Pour construire ce roman foisonnant, Pamuk a imaginé une île, il l’a décrit avec pittoresque. L’arrivée dans le port est grandiose. Il décrit des quartiers populaires, des rues modernes avec des commerces, des agences de voyage, des bâtiments officiels. On pense à Rhodes, à toutes les îles du Dodécanèse (la 13ème?) avec ses ruines byzantines, ses fortifications vénitiennes, puis ottomanes, son phare arabe. Peuplée pour moitié de Turcs musulmans et de Grecs orthodoxes. Certaines communautés sont absentes, un seul arménien, un peintre qui ne vit pas sur l’île, pas de Juifs… Ces absents m’interrogent.

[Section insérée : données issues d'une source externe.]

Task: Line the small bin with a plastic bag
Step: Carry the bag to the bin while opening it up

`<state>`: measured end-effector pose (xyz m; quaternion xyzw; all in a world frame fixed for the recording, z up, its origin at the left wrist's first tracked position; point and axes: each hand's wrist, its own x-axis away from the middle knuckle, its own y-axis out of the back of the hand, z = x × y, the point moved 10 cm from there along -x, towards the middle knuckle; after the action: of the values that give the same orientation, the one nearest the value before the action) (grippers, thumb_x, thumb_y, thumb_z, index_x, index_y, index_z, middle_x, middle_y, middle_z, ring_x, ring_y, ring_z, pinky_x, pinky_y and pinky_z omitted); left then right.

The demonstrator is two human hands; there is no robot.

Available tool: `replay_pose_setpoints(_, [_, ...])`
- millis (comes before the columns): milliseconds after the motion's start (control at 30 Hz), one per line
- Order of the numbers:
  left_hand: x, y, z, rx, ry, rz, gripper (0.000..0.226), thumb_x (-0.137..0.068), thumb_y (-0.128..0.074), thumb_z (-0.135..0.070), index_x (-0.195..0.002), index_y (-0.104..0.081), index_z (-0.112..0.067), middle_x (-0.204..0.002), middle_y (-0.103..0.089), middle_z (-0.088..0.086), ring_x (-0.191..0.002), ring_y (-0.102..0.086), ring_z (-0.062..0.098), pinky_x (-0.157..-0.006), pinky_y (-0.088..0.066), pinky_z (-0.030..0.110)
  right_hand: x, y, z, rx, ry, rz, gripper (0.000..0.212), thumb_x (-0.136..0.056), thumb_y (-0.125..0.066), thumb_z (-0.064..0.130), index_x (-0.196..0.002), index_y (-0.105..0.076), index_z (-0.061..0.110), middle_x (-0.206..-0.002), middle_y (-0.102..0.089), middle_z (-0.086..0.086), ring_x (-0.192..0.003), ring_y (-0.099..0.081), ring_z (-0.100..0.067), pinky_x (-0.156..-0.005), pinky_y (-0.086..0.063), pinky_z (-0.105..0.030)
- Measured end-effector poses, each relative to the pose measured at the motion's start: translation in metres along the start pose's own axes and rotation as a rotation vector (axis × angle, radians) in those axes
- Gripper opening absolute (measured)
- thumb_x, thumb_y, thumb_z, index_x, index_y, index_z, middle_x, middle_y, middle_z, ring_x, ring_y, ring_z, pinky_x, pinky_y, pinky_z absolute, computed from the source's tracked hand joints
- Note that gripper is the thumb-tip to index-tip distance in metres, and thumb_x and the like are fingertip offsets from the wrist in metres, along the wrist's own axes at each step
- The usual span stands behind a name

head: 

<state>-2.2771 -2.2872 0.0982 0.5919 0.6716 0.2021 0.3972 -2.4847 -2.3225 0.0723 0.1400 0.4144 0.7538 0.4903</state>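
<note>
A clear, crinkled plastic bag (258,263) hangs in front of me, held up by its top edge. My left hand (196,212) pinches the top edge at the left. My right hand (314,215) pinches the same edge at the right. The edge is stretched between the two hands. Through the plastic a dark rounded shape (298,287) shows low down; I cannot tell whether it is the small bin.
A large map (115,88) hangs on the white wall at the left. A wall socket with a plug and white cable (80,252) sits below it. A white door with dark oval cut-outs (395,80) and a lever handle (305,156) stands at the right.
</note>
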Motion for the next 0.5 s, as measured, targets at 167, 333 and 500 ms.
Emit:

Nous nous promenons avec grand plaisir dans le landau blindé dans les criques rocheuses ou dans les vergers des belles villas bourgeoises. Cela sent le crottin, les plantes méditerranéennes, mais aussi le lysol souvent, et les cadavres parfois. Le lecteur est immergé dans cette île merveilleuse de Mingher, il aimerait qu’elle existe pour y passer des vacances.
« Aujourd’hui, à l’heure où le gouvernement de la République de Turquie, un siècle et quelques années plus tard, redécouvre Abdülhamid – sultan tyrannique, certes, mais pieux, nationaliste et aimé du peuple, toutes qualités dignes d’éloges – et donne son nom à des hôpitaux, nous savons désormais, grâce aux historiens spécialisés, à peu près tout ce qu’il faut savoir sur la passion de leur cher sultan pour les romans policiers. »
Peut-on imaginer, entre les lignes, des allusions à la Turquie contemporaine?